Sometimes I think about Geriatric 1929, an early user of YouTube, who said when he first saw YouTube he had been an RAF pilot. He's a pensioner in England. He had lived in a state of depression having lost his wife, remembering his heyday using radar and sonar during the war. And when YouTube first appeared, it was like, where have you been all my life? This is what I want to do. I want to be able to communicate with huge numbers of people through the ether.
That doesn't appeal to everyone, but it appealed to many of us when we saw YouTube for the first time. The same thing happened with Pokémon Go. You looked at it, and we've been on the brink of playing with what augmented reality might be for a long time, looking at our phones, looking at maps, and juxtaposing that with real life and toggling between an experience of looking at screens and looking at real life. Sometimes one is more compelling, and sometimes the other is more compelling.
Pokémon Go, in juxtaposing its little creatures onto the world, it's almost as though, it is as though we've been almost training for this in our dreams. The onboarding for Pokémon Go is so simple. There's so little to learn. At the same time I was learning that I was trying to play Magic the Gathering for the card game, and there was so much friction in my learning it. I knew that I would be part of a unique cadre if I learned it, and it's very complicated and esoteric, but I just kept getting thrown off the experience.
Pokémon Go, like other great services on the Internet, you're in before you know it, and you're in with a lot of people. There's nothing elite about it. And I'm not sure I think that it's a social good, it may be, and you never know – when I argue that the Internet is a work of art, I don't argue that it's like good for our health, I don't argue if it's good for society, good for one of the parties or another, good for America, good for globalism. I argue that it's art, and art leads us to places, it changes us, and asks for a willingness to be changed.

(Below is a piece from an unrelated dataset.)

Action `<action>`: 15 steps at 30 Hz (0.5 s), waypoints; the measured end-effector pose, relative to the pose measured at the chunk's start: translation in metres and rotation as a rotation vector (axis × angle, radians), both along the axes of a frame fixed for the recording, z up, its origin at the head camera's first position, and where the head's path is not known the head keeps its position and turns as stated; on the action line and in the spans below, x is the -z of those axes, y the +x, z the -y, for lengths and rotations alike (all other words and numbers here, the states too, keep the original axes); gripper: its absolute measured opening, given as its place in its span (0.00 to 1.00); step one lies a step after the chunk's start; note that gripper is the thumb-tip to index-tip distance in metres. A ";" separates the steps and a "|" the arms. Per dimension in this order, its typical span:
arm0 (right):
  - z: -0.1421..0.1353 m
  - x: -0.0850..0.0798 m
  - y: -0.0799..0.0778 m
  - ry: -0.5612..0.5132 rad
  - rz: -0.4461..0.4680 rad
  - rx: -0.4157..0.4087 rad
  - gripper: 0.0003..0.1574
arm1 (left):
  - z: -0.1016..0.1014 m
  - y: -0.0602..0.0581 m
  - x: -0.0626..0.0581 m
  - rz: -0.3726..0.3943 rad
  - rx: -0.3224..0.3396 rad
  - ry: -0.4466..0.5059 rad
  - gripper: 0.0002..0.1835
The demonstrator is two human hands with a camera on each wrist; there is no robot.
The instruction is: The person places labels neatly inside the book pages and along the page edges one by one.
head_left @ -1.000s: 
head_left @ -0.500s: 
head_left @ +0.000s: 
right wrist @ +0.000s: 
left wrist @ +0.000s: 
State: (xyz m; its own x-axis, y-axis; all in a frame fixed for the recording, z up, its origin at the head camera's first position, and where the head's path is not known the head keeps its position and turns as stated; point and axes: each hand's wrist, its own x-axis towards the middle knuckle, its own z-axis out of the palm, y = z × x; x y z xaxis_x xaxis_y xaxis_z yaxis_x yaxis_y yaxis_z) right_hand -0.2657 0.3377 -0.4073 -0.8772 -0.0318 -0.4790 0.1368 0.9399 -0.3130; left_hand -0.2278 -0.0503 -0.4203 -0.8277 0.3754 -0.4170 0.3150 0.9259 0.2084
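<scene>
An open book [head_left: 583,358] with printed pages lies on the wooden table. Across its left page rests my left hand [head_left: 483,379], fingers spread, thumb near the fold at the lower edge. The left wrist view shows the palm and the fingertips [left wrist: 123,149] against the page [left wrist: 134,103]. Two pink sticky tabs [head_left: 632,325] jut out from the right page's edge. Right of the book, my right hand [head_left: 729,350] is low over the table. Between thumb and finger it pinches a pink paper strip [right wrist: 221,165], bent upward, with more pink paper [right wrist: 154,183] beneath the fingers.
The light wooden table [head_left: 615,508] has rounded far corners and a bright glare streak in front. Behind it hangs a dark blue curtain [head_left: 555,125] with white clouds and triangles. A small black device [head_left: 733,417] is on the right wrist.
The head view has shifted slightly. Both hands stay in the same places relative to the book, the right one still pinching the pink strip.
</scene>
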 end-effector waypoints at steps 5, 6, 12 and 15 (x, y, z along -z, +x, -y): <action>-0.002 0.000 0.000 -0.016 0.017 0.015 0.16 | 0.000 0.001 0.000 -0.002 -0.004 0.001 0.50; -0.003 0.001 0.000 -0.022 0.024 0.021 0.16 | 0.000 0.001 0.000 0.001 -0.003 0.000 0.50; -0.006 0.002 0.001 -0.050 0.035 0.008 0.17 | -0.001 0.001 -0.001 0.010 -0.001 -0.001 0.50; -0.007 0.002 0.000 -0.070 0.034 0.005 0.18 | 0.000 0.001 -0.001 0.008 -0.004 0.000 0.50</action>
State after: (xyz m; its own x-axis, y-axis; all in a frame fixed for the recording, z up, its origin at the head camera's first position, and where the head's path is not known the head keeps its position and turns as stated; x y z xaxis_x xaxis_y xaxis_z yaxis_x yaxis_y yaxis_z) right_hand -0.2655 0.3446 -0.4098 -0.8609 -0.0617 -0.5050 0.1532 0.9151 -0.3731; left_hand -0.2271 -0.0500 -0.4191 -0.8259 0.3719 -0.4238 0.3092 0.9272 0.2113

And certainly, kids and others that are venturing out into the world, sometimes at night in strange parts - I was just in Massachusetts. I saw a plaque I had never seen before, the usual stories. But when people venture into that wide boundary outside the narrow confines of where you're kept in a safe spot with other apps, Angry Birds say, you are going to take risks.
Art asks us to take risks, literally asks to move us from one place to the other exactly the way Pokémon Go has been moving us all over the world, wherever it's released or wherever they're not trying to hack into it, all over the world to new places. And in that way, I think it's a work of art. Whether it's a net gain for civilization remains to be seen.